The Impact Of Gluten Consumption on Crohn’s Disease Patients
Despite the close relationship between celiac disease and gluten intolerance, gluten sensitivity is experienced by individuals without celiac disease. As Chris Kresser, director of the California Center For Functional Medicine, states, “It’s becoming more and more clear that celiac disease is only one manifestation of gluten intolerance, and that ‘non-celiac gluten sensitivity’ (i.e. people that react to gluten but do not have celiac disease) is a legitimate health condition.” As Kresser notes, gluten sensitivity is newly recognized as a pathology in its own right rather than as a symptom of other underlying pathologies like it is in celiac disease and such sensitivity can aggravate symptoms of co-occurring Crohn’s disease. Additionally, patients with Crohn’s may be susceptible to gluten-induced gastrointestinal distress due to the impact of gluten on the gut microbiome. In light of this understanding, the rationale for using a gluten-free diet is twofold:
Gluten Sensitivity In Crohn’s Patients
Crohn’s disease patients can have gluten intolerance that is separate from their Crohn’s pathology but augments Crohn’s symptoms when triggered. This occurs when B-cells of the immune system are activated by gluten consumption and consistently and incorrectly produce antibodies against it, inducing a minor allergic reaction and subsequent inflammation. While this may occur in non-Crohn’s patients, those with Crohn’s are particularly vulnerable to such a reaction due to abnormally active immune cells in the GI tract, which occurs independently of specific allergens. As a result, Crohn’s patients produce antibodies against many common but harmless antigens present in food, leading to heightened risk of immune activation and inflammation while still stopping short of a major allergic reaction. Although wheat gluten antigens are just one set of many other antigens which may trigger Crohn’s disease patients into a flare-up, gluten is a particularly common culprit; one study found that 29.3% of Crohn’s patients experienced non-celiac gluten sensitivity.

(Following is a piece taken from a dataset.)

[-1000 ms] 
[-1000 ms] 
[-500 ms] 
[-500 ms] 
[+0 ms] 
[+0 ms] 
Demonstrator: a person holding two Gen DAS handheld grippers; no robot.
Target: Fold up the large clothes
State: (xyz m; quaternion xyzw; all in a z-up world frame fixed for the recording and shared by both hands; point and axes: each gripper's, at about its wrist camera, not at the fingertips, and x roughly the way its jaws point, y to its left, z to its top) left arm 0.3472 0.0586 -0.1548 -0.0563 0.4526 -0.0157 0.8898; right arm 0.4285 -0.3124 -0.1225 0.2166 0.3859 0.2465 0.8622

The Effect of Gluten on the Microbiome
In addition to the inflammation caused by allergic reaction, gluten may cause inflammation of the GI tract by inducing dysbiosis, thereby destabilizing the gut microbiome’s bacterial proportions. Dysbiosis means that the immune system is allowing or causing harmful bacteria to out-compete bacteria that are characteristic of a healthy microbiome. Once the microbiome is disrupted by an abundance of easy-to-consume fuel in the form of wheat gluten proteins, unhealthy bacteria can rapidly replicate themselves and displace normal microbiomic fauna, causing the immune system to generate more inflammation. Inflammation and de-inflammation cycles can then cause micro-tearing of the intestinal surfaces, causing bleeding and bloody stools.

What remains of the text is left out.